[Records shown]:
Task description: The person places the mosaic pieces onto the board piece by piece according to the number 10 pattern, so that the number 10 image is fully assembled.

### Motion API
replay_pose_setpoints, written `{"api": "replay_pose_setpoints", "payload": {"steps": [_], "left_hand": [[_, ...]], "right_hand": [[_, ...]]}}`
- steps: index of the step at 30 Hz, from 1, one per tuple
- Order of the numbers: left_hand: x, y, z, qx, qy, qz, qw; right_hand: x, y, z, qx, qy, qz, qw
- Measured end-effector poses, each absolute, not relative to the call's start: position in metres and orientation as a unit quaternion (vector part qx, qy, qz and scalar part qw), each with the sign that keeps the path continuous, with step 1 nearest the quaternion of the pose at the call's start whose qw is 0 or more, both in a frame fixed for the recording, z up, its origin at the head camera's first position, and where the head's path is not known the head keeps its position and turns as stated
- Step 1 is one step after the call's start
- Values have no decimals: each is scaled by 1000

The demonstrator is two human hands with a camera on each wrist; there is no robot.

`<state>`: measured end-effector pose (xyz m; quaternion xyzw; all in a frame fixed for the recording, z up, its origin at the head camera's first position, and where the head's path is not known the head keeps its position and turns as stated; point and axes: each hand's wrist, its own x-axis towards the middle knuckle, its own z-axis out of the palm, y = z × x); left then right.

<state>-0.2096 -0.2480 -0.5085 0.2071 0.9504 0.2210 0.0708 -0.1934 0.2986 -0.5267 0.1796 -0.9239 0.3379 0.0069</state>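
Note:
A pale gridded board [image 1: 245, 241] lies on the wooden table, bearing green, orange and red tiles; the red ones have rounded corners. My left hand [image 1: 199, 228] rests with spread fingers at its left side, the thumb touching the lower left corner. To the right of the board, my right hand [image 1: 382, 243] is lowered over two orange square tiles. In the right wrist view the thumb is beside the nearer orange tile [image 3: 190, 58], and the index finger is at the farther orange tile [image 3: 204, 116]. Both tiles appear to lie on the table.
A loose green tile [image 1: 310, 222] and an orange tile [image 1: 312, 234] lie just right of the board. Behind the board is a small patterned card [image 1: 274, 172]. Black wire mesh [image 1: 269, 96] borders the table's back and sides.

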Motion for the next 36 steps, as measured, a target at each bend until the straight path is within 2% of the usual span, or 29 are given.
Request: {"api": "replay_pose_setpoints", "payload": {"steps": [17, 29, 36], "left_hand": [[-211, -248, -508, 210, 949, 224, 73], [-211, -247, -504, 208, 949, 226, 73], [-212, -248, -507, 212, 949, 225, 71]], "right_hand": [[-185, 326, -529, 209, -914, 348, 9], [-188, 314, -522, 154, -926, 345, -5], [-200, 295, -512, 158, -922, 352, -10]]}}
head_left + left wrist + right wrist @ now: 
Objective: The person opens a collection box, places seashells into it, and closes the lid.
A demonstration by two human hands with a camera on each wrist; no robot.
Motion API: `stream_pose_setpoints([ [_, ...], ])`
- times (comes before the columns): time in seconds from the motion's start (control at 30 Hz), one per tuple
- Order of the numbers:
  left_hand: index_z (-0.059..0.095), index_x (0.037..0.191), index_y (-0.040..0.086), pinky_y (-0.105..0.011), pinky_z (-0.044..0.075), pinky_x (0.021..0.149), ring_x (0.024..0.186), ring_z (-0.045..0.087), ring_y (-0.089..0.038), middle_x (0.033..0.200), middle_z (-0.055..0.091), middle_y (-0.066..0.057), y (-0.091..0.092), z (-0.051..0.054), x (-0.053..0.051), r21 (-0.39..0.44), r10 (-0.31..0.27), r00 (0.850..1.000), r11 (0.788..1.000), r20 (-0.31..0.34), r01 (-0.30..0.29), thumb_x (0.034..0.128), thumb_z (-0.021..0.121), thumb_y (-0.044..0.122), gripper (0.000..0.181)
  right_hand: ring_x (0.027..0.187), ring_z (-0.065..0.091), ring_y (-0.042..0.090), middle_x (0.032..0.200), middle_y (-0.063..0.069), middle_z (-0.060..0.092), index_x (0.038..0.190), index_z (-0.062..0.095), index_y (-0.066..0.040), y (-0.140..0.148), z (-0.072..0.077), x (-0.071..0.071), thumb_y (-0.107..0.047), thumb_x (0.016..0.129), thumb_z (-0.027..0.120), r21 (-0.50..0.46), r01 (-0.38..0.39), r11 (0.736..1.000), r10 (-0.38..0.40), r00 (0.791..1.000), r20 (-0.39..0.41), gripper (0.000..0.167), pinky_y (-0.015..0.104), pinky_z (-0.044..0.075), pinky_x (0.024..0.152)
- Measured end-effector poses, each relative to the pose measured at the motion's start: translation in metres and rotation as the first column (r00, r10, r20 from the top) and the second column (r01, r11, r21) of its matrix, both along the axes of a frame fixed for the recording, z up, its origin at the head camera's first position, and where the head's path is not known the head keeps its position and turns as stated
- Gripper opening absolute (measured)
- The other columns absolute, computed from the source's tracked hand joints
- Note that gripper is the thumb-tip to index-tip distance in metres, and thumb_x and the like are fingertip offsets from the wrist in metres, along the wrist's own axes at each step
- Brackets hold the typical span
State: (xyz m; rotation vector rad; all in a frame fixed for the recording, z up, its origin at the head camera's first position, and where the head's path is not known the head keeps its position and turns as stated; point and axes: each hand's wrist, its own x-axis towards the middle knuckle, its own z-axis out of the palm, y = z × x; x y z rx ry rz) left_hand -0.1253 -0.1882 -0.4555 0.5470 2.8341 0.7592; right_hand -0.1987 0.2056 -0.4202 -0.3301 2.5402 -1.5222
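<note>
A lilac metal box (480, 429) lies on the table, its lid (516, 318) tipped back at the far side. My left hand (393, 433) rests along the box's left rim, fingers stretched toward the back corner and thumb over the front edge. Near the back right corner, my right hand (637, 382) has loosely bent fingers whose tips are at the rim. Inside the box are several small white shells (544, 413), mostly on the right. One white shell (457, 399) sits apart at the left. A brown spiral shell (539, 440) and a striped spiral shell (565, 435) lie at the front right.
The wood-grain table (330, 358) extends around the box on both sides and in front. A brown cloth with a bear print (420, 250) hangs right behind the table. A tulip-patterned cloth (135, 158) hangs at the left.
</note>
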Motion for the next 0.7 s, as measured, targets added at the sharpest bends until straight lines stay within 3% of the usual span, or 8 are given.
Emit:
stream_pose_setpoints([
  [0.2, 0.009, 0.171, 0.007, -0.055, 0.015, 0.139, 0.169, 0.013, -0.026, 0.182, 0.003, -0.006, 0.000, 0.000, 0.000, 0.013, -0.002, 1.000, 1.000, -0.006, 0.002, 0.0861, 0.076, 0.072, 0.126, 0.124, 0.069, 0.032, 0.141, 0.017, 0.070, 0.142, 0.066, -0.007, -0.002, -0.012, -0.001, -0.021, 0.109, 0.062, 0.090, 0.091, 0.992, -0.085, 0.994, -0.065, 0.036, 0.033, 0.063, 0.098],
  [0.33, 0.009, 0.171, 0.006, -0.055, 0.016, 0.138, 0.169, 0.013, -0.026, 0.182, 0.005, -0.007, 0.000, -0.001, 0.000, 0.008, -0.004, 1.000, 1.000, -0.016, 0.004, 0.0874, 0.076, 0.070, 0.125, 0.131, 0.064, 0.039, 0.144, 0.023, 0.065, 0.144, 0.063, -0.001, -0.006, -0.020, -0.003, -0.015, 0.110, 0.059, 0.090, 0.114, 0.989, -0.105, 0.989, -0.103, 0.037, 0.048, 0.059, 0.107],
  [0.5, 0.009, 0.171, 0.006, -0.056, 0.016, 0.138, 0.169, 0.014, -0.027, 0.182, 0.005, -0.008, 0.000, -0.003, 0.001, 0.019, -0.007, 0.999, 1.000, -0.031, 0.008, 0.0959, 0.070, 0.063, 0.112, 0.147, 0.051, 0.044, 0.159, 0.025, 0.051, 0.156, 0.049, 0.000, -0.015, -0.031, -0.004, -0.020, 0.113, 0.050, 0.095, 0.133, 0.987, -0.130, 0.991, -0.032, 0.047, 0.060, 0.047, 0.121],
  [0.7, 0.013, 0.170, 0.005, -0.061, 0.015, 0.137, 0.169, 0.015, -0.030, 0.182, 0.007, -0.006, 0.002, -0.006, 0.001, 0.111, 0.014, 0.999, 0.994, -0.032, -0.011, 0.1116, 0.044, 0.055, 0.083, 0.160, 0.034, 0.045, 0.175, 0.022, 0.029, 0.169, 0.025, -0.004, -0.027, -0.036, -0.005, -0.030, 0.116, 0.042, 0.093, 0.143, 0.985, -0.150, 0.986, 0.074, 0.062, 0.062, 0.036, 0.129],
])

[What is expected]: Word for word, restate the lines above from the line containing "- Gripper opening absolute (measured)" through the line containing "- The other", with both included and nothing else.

[Task solution]:
- Gripper opening absolute (measured)
- The other columns absolute, computed from the source's tracked hand joints

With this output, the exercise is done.